MIRACLE・雨の日の陽だまり~既婚者副社長との運命の再会~
「じゃあ、返事はまたでいいから俺とのことを考えてみてよ」

 きっと……私にはわかるような気がしている。
 キラキラとしたオーラで光り輝いているとまでは言わないけれど、大恋愛ができる運命の相手と出会えたら、この人だとわかると思う。

 だけど未だにその相手は見つかっていない
 本当はもう出会っているのに、私が鈍感すぎて気づいていないだけなのかな?
 その相手は、棚野さんだったりするのだろうか。

 気がつけばもうアラサーだ。
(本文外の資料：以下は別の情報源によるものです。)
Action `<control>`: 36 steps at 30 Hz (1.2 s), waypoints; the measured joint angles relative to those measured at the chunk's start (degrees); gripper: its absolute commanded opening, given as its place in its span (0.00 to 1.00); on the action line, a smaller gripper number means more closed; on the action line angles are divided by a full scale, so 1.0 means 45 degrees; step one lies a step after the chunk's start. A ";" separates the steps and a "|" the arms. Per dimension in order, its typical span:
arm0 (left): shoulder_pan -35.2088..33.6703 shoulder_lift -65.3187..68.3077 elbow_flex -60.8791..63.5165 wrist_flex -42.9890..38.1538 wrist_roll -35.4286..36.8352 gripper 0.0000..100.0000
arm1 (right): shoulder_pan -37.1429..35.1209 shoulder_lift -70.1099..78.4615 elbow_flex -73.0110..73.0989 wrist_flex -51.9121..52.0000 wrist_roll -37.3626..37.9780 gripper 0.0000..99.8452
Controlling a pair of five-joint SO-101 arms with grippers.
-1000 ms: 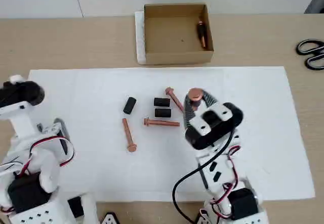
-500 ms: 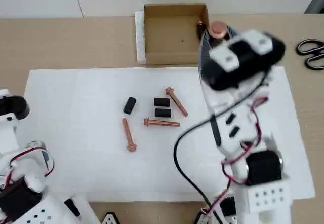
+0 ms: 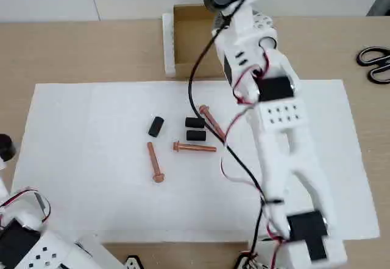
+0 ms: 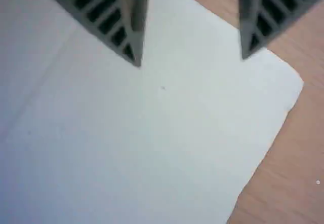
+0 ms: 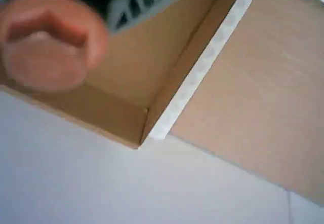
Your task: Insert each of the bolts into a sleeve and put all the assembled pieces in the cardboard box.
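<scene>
My right arm (image 3: 268, 86) stretches across the sheet to the cardboard box (image 3: 190, 45), and its wrist covers the box's right half. In the right wrist view my right gripper (image 5: 76, 16) is shut on a copper bolt (image 5: 48, 44), whose head hangs over the box floor (image 5: 152, 67). Three bare bolts (image 3: 156, 162) (image 3: 194, 148) (image 3: 211, 120) and three black sleeves (image 3: 156, 126) (image 3: 194, 123) (image 3: 195, 136) lie mid-sheet. My left gripper (image 4: 190, 57) is open above a corner of the white sheet (image 4: 152, 148), with nothing between its fingers.
A white foam strip (image 3: 168, 44) lines the box's left wall. Black scissors (image 3: 375, 64) lie on the wooden table at the far right. The left arm's base (image 3: 21, 238) sits at the near left corner.
My right arm has swung from the middle of the sheet up to the box, carrying the bolt. The left arm has drawn back toward the near left corner.
</scene>
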 measured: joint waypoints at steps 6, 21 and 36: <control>-0.0821 0.0000 0.0000 0.0000 0.0000 0.12 | 0.0781 0.5275 -0.3458 -0.1836 0.0000 0.00; -0.1348 0.0000 0.0000 0.0000 0.0000 0.12 | 0.1231 1.4046 -1.0002 -0.2364 0.0000 0.00; -0.1348 0.0000 0.0000 0.0000 0.0000 0.12 | 0.1211 1.4339 -1.0335 -0.2247 0.0000 0.24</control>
誕生日がくると私は二十八歳になる。
 若くして結婚した友達の子供は今年六歳になっていて、来年から小学校に上がるらしい。
 そういう話を聞くと、どうしても置いていかれた感じがして焦りが出てくる。

 恋愛も結婚も人それぞれだ。人生設計だって違う。
 どういう人生を歩むか人によって選択が違うことは理解しているものの、結婚や出産どころか、その前提である恋愛すらまともにできない自分が不甲斐なくて嫌になる。

 私はもしかしたら恋愛不適合者なのかもしれない。
 ふつふつとそんなことを考えながら、棚野さんにアパートの前まで送ってもらい、家路についた。